* [ACTIVITY]: All lines of the material below that include the string "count" are to be copied.

* [SUPPLIED MATERIAL]:
------------------------------------
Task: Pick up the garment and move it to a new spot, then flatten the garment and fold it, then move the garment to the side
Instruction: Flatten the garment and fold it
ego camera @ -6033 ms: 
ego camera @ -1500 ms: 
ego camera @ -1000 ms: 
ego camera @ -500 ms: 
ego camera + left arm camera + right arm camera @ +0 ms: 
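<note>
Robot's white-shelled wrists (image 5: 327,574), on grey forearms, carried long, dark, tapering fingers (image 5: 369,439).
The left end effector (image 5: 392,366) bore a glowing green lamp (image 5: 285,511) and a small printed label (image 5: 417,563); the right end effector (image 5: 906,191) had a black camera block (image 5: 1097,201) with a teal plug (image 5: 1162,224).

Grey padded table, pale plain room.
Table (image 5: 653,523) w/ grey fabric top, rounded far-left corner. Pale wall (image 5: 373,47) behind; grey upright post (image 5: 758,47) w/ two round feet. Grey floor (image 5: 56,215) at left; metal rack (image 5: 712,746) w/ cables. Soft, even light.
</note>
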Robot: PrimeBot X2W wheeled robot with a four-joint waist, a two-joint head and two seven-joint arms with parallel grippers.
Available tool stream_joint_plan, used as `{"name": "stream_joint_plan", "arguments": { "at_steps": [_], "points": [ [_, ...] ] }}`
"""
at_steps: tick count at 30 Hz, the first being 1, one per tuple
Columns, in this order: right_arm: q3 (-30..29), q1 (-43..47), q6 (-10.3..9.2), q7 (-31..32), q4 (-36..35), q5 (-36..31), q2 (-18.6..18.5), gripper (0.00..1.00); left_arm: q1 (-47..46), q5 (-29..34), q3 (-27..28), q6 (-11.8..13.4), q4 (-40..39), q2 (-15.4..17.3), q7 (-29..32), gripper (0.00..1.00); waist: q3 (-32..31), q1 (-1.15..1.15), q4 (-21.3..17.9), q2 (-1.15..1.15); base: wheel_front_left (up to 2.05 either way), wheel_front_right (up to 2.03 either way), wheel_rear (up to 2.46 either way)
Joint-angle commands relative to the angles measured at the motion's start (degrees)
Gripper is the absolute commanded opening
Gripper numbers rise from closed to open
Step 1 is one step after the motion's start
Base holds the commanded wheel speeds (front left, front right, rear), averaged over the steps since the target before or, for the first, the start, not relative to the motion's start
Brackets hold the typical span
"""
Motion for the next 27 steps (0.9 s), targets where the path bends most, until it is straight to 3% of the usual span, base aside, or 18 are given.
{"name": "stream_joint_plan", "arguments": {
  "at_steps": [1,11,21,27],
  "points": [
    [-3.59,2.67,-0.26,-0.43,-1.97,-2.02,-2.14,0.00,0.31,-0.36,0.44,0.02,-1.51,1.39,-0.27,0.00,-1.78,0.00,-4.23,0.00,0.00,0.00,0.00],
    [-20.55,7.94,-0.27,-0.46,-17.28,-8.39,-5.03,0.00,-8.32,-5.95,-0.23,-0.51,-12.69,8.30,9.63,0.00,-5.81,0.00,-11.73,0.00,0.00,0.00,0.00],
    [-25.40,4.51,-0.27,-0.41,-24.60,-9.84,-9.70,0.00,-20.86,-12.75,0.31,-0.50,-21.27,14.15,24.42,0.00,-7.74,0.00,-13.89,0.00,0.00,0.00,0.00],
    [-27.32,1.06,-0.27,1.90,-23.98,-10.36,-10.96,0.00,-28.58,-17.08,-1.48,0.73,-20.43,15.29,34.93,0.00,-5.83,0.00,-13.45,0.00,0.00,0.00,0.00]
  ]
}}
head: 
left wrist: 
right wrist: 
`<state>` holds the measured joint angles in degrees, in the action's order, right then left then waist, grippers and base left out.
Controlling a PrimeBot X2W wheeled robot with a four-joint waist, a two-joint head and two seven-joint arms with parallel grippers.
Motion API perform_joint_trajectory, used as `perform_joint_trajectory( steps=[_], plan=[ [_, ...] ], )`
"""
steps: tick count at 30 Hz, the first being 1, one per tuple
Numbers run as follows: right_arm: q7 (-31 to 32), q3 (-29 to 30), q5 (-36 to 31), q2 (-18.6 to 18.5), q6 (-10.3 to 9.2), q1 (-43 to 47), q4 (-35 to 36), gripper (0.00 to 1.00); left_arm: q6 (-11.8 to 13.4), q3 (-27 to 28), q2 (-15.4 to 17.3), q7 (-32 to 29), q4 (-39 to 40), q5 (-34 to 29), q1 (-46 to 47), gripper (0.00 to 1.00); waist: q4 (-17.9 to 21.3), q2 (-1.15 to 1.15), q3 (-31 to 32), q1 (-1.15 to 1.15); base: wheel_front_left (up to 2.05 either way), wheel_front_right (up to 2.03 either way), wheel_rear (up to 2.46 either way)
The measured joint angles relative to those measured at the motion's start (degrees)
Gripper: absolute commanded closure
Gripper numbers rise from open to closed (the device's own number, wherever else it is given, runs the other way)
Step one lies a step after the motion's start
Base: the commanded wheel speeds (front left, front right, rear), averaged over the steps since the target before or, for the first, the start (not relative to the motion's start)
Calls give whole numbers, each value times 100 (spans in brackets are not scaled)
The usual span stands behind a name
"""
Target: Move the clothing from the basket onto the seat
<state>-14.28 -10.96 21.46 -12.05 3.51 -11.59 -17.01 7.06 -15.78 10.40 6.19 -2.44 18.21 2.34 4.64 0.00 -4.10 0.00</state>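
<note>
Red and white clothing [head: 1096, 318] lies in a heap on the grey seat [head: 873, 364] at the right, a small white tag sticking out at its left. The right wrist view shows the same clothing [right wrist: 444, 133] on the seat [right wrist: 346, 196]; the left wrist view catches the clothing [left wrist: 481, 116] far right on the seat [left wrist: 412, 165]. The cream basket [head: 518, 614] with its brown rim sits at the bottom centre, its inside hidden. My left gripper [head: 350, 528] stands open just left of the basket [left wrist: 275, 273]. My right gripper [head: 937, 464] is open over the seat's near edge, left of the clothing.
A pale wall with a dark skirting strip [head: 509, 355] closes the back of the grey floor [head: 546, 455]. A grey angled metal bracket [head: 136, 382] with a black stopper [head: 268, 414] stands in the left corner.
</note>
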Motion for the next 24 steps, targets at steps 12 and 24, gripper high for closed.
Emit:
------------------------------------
* [ANSWER FOR THIS EXERCISE]:
at_steps: tick count at 30 Hz, the first being 1, one per tuple
steps: tick count at 30 Hz, the first being 1, one per tuple

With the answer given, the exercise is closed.